Close proximity experiments

These experiments explore the tempi at which we perceive intervallic content as rhythm (beats/pulses) rather than retaining any harmonic/vertical meaning.

Close Proximity – Test 1

Arranging/displacing the (ascending) 8 PC’s of Oct (0,1) across 8 octaves
with maximum displacement, as follows:
||: A0, Bb7, C1, C#6, Eb2, E5, F#3 G4, :||

The BPM is then consecutively increased (doubled) from 60 -> 1920.
Please listen to the example below before continuing reading.

To my ear; measure 1 (60 BPM) sounds disparate with an almost random pitch choice. Measure 2 (120 BPM) quantifies and qualifies measure 1, while also drawing attention to the closing & closest pitches F# & G. Measure 3 (240 BPM) brings a further focus to the last 2 pitches (F# & G).
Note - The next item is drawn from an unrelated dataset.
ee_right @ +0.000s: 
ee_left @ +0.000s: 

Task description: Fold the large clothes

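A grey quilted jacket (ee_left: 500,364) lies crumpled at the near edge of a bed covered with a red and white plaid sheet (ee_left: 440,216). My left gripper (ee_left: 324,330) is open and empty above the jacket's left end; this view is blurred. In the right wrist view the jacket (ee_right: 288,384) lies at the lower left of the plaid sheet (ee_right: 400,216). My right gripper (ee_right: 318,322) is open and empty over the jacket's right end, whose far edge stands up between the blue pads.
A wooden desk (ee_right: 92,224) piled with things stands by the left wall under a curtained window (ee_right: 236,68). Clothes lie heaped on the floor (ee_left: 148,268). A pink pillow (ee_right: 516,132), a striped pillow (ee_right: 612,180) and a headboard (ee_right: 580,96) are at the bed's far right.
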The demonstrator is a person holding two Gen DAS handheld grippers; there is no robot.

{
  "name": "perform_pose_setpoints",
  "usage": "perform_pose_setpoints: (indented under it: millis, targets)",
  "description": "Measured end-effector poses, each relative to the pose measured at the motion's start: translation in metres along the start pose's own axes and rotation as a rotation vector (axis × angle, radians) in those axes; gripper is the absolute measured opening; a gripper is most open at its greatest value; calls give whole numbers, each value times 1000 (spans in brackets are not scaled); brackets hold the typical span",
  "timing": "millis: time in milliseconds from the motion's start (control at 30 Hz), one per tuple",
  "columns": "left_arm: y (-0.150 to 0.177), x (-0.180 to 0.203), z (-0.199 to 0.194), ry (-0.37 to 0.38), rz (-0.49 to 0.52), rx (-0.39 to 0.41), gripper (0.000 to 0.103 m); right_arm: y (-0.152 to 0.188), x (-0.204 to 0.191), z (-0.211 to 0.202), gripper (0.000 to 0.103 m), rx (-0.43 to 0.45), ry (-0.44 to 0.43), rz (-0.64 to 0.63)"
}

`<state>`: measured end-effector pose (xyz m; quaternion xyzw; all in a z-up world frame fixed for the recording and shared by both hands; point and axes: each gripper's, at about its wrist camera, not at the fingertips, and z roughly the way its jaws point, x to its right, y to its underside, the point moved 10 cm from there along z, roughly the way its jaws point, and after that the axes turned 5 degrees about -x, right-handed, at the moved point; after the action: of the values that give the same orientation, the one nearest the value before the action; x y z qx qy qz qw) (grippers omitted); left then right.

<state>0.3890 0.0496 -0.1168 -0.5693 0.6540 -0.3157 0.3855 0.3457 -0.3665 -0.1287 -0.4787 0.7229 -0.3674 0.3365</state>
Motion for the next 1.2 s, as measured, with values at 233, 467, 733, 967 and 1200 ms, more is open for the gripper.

Measure 4 (480 BPM) retains a remnant of any harmonic qualities before becoming rhythm orientated from 960 BPM onward.

Close Proximity – Test 2

Using 480 BPM, and here juxtaposing the 8 PC’s in alternating contained & dispersed octaves, as follows:

Although sounding potentially meaningful (musical), the rhythmic arpeggiated repetitions sound too mechanical & contrived.

Close Proximity – Test 3

By slowing the tempi to 360 BPM (within the potential range of expert human performance), and altering the direction and repetition of various elements, we are able to here this piece differently.

We can now (a) conceive of human hands being at work, (b) perhaps relate this to an auditory memory, and consequently (c) assume that meaning is involved… and maybe it is!